There are many ways to dig into the Glory Be. It is an astonishingly rich little prayer. In the past I have written about it as a meditation on the Father-Son: to know God, in his glory, as the relationship of Father and Son – with the Holy Spirit as the reality of their sharing, shared with us, and the affirmation that Father and Son is the eternal reality, in the beginning, now, at all times, and in the “forever and ever” to which we look forward.
Another way to approach the Glory Be, as we approach Pentecost, is as a statement of faith: the simplest and most essential Creed, taking us to the very heart of Christianity so that we can see the realities around which everything else revolves.
We begin with “Glory to the Father.”
“Glory” translates a Hebrew word for majesty, even heaviness. God is the weighty one, the only immovable and truly substantial one. Everything else floats away, but God remains. Everything else is poor, but God is rich, infinite riches.
Of course the angels remind us that God’s glory is “in the highest” – but though that turns our ideas of weight literally upside down, the point remains that he is more substantial than the changing world under our feet. For the ancients, the heavens were a sign of what is always the same: life slips by, with all its challenges, but there the stars remain, forever and ever. And God is “heavier,” more substantial than that. More glorious, luxurious, more wealthy, than even the Sun.
The Greek and Latin traditions add to this idea of glory the idea of light: God is the radiant one, the dazzling one, the brilliant, fascinating, beautiful, resplendent one. Imagine coming into the presence of the Sun – and having the transfigured eyes to look directly into it – and you have only a faint glimmer of the glory of God.
“Glory to the Father” gets us started by thinking about how fabulous God is. Though we can say much about Father and Son, here, “Father” just stands for “not the Son.” Before we talk about the other members of the Trinity, we start with the one we know is above all. We ponder for a moment how glorious the First one is, the Eternal, the Source.
But we contemplate this glory of the Father so that we can immediately say, “so too the Son.” As if we say, not just, “Glory to the Father and to the Son,” but “the Glory which belongs to the Father, the very same Glory, belongs also to the Son.”

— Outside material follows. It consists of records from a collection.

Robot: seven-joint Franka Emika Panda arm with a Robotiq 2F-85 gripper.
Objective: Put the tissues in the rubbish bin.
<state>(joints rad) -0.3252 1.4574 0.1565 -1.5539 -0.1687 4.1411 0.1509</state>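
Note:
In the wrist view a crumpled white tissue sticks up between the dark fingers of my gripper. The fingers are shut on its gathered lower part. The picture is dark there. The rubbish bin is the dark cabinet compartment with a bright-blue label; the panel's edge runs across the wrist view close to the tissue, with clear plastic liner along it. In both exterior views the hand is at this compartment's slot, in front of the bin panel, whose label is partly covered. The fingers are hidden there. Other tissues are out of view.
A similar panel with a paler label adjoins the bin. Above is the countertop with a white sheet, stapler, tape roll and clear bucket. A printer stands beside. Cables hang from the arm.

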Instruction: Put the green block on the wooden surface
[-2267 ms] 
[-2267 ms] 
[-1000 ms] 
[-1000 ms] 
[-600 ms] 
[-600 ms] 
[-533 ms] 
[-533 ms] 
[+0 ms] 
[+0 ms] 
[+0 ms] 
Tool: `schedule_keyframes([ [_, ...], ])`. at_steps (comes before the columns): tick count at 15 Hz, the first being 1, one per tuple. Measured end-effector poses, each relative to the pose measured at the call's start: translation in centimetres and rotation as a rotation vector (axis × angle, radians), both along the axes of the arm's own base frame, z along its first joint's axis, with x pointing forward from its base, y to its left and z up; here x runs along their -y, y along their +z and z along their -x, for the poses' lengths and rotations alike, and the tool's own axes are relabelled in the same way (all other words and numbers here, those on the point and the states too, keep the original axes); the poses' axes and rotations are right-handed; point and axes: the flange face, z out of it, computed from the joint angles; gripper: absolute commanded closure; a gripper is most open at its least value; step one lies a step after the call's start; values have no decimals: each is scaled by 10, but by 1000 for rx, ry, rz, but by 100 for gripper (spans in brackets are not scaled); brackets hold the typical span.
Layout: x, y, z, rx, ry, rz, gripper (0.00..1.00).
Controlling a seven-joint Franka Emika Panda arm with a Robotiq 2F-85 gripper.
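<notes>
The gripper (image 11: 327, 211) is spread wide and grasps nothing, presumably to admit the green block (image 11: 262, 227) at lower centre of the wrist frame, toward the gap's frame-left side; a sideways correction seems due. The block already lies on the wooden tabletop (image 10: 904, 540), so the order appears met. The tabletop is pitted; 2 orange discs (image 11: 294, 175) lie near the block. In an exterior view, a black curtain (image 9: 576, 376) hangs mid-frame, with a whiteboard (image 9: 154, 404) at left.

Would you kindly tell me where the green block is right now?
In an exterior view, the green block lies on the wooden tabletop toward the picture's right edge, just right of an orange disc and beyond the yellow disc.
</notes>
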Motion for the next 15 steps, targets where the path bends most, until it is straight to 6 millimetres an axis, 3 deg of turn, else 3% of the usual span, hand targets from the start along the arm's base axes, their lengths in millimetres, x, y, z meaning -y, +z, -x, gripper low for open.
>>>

“Glory to the Father and to the Son” is an affirmation of the divinity of Jesus. It says, this man who came among us, whose words we hear, whose sacraments we touch, who unites himself to us – he is no less than the Father. All of that eternal splendor and majesty and awesomeness that we can ponder as belonging to the “Glory of the Father” – that’s who Jesus is! That’s what bursts out in the Transfiguration, the Resurrection, the Ascension, and his Final Coming. In heaven we will see all that more-than-the-Sun gloriousness of the Father shining out of the person of Jesus.
It is a way of saying how awesome our redemption is: that our Redeemer, who was one of us, is no less than the Father. And it points us to the most awesome part of that: that our Redeemer shares in the glory of the Father. How great, how glorious, is Jesus!
But then comes one more: the Holy Spirit shares in that same glory.
We can think of the Father, Son, and Holy Spirit in terms of their missions. The Father is simply the glorious source of all. The Son became incarnate as Jesus Christ. The Holy Spirit is what is given to the Church, what dwells in our hearts.
But the Glory Be says, this is so much more awesome than you can imagine. Just as that Jesus who comes to save you is not less than the Father, but shares in the very gloriousness of the Father – so too the Spirit he gives us. This is not just the Spirit of “inspired” ideas, or speaking in tongues, or whatever other humanized ideas we might have about the Holy Spirit. No, he is far more than that: the Holy Spirit is God – or, to make it more vivid, the Holy Spirit shares in the Glory of God, brings all the majesty and splendor of God himself into our souls.
The rest of the prayer, “as it was in the beginning,” only says, this isn’t a passing thing, not a “kind of” thing – the saving glory given to us is the eternal glory of God, the always-and-forever glory of the Father, shared equally and always by the redeeming Son and the Holy Spirit who is given to us.
That is the stunning, overwhelming truth of Pentecost. That is the gift of the Gospel: the Glory which is the Father’s is also Christ the Redeemer’s – and he gives that very glory to us, in the gift of the Holy Spirit.
What would it mean for your life – for your prayers and for your works – to believe that the glory of God was being poured into your soul?